++++ The data

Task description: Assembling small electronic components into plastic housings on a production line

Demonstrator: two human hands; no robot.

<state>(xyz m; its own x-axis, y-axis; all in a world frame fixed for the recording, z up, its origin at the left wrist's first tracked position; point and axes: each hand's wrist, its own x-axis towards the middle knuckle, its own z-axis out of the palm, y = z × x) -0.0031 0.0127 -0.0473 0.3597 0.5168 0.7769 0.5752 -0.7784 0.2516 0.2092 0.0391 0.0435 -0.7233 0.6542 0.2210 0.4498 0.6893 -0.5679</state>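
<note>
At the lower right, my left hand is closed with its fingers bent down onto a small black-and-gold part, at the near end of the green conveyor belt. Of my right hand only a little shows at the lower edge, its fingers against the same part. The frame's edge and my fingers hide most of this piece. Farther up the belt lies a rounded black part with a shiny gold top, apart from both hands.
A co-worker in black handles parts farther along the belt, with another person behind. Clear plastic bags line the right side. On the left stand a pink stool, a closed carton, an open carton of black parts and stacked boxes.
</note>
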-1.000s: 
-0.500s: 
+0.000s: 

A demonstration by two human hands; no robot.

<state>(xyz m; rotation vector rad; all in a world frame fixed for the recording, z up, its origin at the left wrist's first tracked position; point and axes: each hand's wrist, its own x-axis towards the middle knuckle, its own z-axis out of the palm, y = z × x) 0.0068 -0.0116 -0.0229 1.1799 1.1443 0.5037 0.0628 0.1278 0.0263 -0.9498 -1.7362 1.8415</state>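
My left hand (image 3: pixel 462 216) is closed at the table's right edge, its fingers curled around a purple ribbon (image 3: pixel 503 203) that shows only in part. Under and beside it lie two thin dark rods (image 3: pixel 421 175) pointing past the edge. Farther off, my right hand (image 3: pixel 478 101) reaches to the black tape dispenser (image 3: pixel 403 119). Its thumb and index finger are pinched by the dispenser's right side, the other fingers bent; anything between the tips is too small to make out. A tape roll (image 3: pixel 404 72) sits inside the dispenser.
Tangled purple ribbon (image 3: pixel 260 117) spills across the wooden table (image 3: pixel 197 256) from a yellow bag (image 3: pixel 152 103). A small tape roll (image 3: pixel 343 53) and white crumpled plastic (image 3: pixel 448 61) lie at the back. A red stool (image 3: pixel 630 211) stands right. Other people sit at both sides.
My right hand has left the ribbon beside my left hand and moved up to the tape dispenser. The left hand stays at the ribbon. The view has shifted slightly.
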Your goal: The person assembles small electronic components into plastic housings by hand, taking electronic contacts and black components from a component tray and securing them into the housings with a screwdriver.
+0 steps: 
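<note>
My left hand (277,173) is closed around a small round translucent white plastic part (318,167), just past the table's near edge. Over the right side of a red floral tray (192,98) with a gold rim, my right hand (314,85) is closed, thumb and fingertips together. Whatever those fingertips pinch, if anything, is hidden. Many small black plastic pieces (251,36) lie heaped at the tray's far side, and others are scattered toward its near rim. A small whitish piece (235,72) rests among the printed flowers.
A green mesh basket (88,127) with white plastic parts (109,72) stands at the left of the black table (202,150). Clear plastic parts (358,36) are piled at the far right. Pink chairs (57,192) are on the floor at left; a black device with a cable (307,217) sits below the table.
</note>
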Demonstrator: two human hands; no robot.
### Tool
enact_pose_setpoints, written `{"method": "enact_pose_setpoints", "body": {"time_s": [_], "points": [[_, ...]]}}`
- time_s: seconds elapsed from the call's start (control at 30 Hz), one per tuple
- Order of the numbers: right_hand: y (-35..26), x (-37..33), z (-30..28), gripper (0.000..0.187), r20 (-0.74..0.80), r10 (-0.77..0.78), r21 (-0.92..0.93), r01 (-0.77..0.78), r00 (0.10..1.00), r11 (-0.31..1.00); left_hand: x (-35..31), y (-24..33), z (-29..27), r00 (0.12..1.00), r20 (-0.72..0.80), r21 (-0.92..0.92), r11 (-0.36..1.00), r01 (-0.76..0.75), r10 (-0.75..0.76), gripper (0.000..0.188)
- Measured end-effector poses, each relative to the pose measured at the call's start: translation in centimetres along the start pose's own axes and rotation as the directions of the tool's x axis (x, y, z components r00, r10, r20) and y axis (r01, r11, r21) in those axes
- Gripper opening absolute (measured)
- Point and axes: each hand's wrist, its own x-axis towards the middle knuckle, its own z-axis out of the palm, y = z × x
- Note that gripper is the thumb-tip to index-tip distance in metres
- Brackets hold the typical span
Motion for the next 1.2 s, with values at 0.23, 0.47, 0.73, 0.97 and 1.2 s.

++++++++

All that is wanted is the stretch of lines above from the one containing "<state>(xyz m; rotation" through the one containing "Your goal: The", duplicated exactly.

<state>(xyz m; rotation vector rad; all in a world frame fixed for the recording, z up, its origin at the left wrist's first tracked position; point and axes: each hand's wrist, its own x-axis towards the middle knuckle, its own z-axis out of the palm, y = z × x) 0.0068 -0.0116 -0.0229 1.1799 1.1443 0.5037 0.0628 0.1278 0.0263 -0.9498 -1.7362 1.8415</state>
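My left hand (image 3: pixel 462 216) is closed at the table's right edge, its fingers curled around a purple ribbon (image 3: pixel 503 203) that shows only in part. Under and beside it lie two thin dark rods (image 3: pixel 421 175) pointing past the edge. Farther off, my right hand (image 3: pixel 478 101) reaches to the black tape dispenser (image 3: pixel 403 119). Its thumb and index finger are pinched by the dispenser's right side, the other fingers bent; anything between the tips is too small to make out. A tape roll (image 3: pixel 404 72) sits inside the dispenser.
Tangled purple ribbon (image 3: pixel 260 117) spills across the wooden table (image 3: pixel 197 256) from a yellow bag (image 3: pixel 152 103). A small tape roll (image 3: pixel 343 53) and white crumpled plastic (image 3: pixel 448 61) lie at the back. A red stool (image 3: pixel 630 211) stands right. Other people sit at both sides.
My right hand has left the ribbon beside my left hand and moved up to the tape dispenser. The left hand stays at the ribbon. The view has shifted slightly.
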Your goal: The person assembles small electronic components into plastic housings by hand, taking electronic contacts and black components from a component tray and securing them into the housings with a screwdriver.

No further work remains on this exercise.